I haven't heard anything about Bartlesville absorbing anything in the immediate area, but in fairness, I would probably only find out once it was in the paper, unless it directly effected my kid's elementary school (which it wouldn't). Dewey is a decent sized district on it's own. In Bartlesville the high schools combined in 82, but I believe it was all within the district. Caney Valley to the south is the next closest district, and as I mentioned I really haven't heard anything. Not arguing that Dewey would not be a good fit, just that as you all know, political will is a tough nut to crack.

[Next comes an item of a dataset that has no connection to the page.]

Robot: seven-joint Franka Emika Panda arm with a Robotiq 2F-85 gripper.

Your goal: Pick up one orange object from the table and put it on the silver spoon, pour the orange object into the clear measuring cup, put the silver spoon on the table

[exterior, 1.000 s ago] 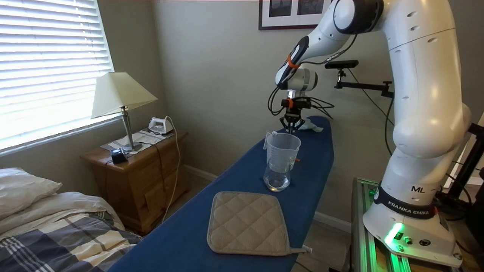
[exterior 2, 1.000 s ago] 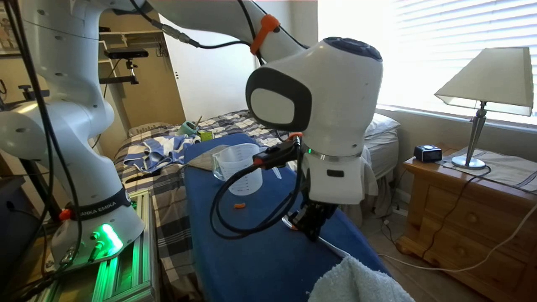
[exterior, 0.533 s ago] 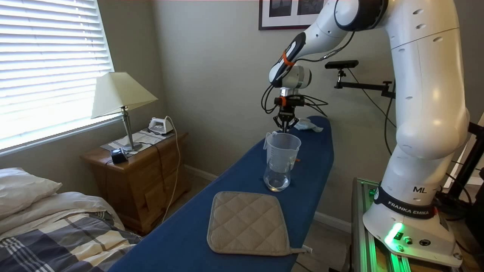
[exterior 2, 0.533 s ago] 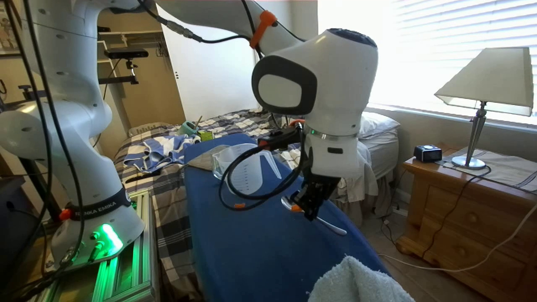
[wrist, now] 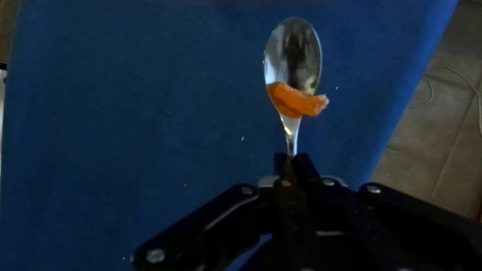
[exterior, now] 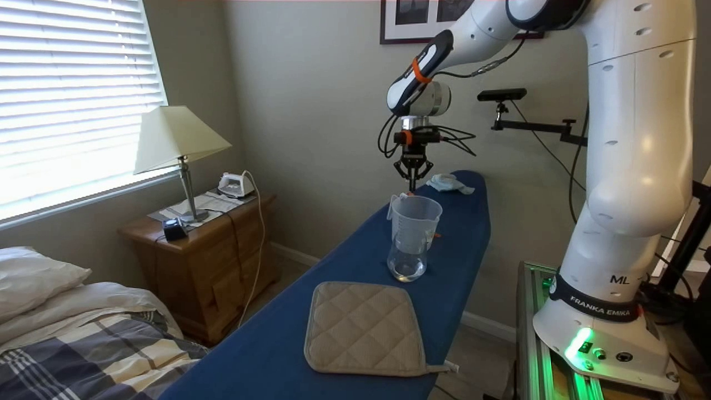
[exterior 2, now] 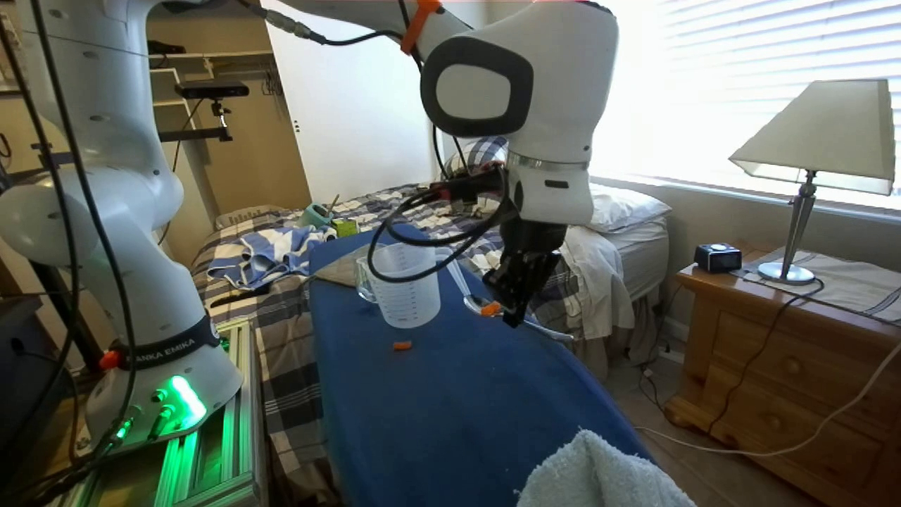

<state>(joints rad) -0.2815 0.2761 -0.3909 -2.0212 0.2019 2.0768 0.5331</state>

And Dewey ain't exactly struggling, like maybe Caney or Copan.

For comparison, the ADM's for the schools in Washington County alone for 2016 are below:

Bartlesville - 6,097.83
Dewey - 1,264.33
Caney Valley - 789.49
Copan - 244.14

Combining all 4 would result in a district still smaller than Owasso is as it is currently configured, but considerably larger than Bixby.

My home town has a combined district. Deer Creek-Lamont combined in the 70's. The facility in Deer Creek serves as the elementary school while the one in Lamont as the middle/high school. No schools technically closed in the combination and it is unlikely direct employees got reduced all that much as I believe classes were combined pre-consolidation (think 1st & 2nd grade in the same room/same teacher), whereas now they are not. Obviously administration was reduced.

And in regards to busing in the above school, bus routes went out in to the country as they always did, then the last two buses are from site to site hauling Lamont elementary students to Deer Creek and vice versa for MS/HS kids residing in Deer Creek. Not really that big of a deal really.

So for my proposal in Washington County I would say two districts. One for Bartlesville, especially since part of the city is in Osage County and another district for all the other schools in the county.

Osage County would have one district but would lose some carve outs from city districts from Sand Springs, Skiatook and Bartlesville.